The Snite Museum of Art and Notre Dame's student radio station, WVFI, have collaborated to create Spotify playlists for the viewing of the ongoing art exhibition, “Solidary and Solitary: The Joyner/Giuffrida Collection,” until Dec. 15.

Co-coordinator for the Snite Student Programming Committee Rachel Mills spearheaded the project along with WVFI’s website manager, Charlie Hergenrother. The playlists will be available until the end of the exhibition, which will soon to be more accessible through bar codes can be scanned with one’s phone on the Spotify app.

“The idea for this [exhibit] is inspired by the idea of silent discos and also the traditional audio tour you get if you go into a museum, but [we are] trying to breathe more life into the idea,” Mills said.

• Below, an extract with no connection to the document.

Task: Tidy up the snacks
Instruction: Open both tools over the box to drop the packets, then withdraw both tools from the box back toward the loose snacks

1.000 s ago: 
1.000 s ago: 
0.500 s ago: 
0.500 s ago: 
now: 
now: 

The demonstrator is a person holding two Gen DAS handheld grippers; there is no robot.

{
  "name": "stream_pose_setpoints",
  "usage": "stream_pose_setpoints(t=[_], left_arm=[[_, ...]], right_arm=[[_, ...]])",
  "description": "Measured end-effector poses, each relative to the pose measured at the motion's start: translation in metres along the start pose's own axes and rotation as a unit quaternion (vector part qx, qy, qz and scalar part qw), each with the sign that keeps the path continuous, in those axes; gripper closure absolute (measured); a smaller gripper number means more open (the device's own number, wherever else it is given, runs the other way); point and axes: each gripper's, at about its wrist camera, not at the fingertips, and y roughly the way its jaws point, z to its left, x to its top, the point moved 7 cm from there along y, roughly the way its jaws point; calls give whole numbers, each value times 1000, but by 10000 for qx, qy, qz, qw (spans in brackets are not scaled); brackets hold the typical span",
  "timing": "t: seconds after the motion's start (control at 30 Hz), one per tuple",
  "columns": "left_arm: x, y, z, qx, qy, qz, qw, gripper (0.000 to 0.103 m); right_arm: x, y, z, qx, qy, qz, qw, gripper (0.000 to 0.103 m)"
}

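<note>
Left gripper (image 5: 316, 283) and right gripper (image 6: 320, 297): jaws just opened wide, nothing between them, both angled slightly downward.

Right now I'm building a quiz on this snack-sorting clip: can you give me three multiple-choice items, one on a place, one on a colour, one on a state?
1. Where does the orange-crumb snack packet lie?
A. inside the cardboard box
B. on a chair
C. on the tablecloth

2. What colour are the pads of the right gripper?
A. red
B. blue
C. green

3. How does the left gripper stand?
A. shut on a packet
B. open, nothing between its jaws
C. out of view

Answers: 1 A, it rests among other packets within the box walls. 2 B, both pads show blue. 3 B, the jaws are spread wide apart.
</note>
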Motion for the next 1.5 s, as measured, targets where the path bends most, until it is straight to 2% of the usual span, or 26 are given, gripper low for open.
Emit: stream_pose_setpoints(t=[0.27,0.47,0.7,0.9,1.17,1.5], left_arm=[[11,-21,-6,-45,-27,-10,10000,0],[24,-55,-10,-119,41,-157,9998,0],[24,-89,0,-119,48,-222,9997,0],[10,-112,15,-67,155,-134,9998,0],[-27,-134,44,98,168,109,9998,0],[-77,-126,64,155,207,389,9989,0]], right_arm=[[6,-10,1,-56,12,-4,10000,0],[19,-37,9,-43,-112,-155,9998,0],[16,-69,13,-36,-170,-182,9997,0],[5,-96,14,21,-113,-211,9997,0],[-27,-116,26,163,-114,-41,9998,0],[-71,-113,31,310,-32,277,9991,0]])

There are eight playlists in total that have been created for the exhibit. Six of them are separately designed for the six specific rooms of the exhibit, while two of them are inspired by artists within the exhibit. WVFI radio hosts who expressed interest in curating these playlists toured the exhibition and learned about the artists in order to curate playlists, which reflect the art itself and their personal music tastes.

“All of the radio hosts who showed up were really enthusiastic about interacting with art and seeing how art and music can intersect and create an experience,” Mills said.

The exhibition contains modern and contemporary pieces by artists of African descent, who, the exhibit asserts, have been overlooked in the narrative of art history. The inspired playlists contain songs by African-American musicians. In creating these playlists, the radio hosts also became inspired by the ways in which these artists created their pieces.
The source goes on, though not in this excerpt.